The paddlers had not met in person before the trek began. They flew into Vancouver and departed Tuktoyaktuk, on the western edge of the Northwest Passage, in mid-July.

Jimmy and Freya

Freya Hoffmeister and Jimmy Harvey have paddled more than 600 miles in the Arctic this summer. Photo by Jimmy Harvey

As they paddled along remote coastlines, bowhead whales arched out of the sea and caribou picked their way along grassy stretches of shore. Polar bears never made an appearance, but the paddlers saw two dead grizzlies. They also encountered mostly smooth water and no ice, although they hit some chop during one 14-hour bay crossing.

It took them 18 days to cover the first 310 miles to the community of Paulatuk. There, they picked up gear and spent two nights before launching again Aug. 2.

The two paddlers didn’t face any big crossings as they paddled the next 300-plus miles toward Kugluktuk, but stiff winds pinned them down for five days at one point.
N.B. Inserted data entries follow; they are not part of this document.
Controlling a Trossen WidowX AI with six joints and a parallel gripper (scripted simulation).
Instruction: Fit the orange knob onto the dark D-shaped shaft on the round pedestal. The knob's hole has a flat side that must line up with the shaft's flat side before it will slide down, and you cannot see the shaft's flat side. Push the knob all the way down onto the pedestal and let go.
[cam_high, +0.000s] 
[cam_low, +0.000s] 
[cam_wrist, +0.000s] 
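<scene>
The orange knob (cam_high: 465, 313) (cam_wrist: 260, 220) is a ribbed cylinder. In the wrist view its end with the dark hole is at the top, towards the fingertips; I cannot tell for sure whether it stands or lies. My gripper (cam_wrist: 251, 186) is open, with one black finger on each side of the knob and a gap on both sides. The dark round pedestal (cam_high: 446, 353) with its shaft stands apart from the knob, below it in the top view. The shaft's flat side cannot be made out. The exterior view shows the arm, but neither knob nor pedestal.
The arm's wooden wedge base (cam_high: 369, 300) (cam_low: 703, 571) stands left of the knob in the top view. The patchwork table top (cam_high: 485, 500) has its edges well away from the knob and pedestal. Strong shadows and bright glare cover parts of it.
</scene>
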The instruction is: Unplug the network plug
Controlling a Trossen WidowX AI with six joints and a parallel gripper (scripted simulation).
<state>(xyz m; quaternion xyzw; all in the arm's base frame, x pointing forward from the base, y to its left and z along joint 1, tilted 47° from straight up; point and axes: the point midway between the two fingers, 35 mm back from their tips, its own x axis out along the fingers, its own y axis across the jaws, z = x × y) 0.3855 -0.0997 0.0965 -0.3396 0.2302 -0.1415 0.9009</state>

They stayed inside their tent and read, unable to paddle.

“She has a really good system, but it’s not exactly the way I’d do it in bear country,” Harvey said by phone from Kugluktuk today.

The two covered about 25 miles a day when they could paddle and reached Kugluktuk on Aug. 23. They originally planned to push on to Cambridge Bay together, but Harvey opted out. The beauty of the Arctic, he said, comes from its vast size, variation in water color, and solitude. But in the end, the paddlers’ personality conflicts became too much.

“That’s the whole thing. The fun wore off really, really fast and that’s the biggest reason I’m leaving,” Harvey said. “Why go on? It’s just drudgery through beauty.”

Hoffmeister departed for Cambridge Bay today. If all goes well, she should reach Cambridge Bay by mid- to late September. Temperatures already are beginning to drop in the Arctic, and ice will form again soon.

Jimmy Harvey

A ship rusts on the shoreline in the Arctic. Photo by Jimmy Harvey

Harvey hopes to spend a few more days in the region, fishing for Arctic char. Afterward he’ll go to Vancouver to visit friends before returning to Austin.

He’ll be coming back lighter than when he left, thanks to so many days of non-stop paddling.

“I can probably put on my high school blue jeans,” he says.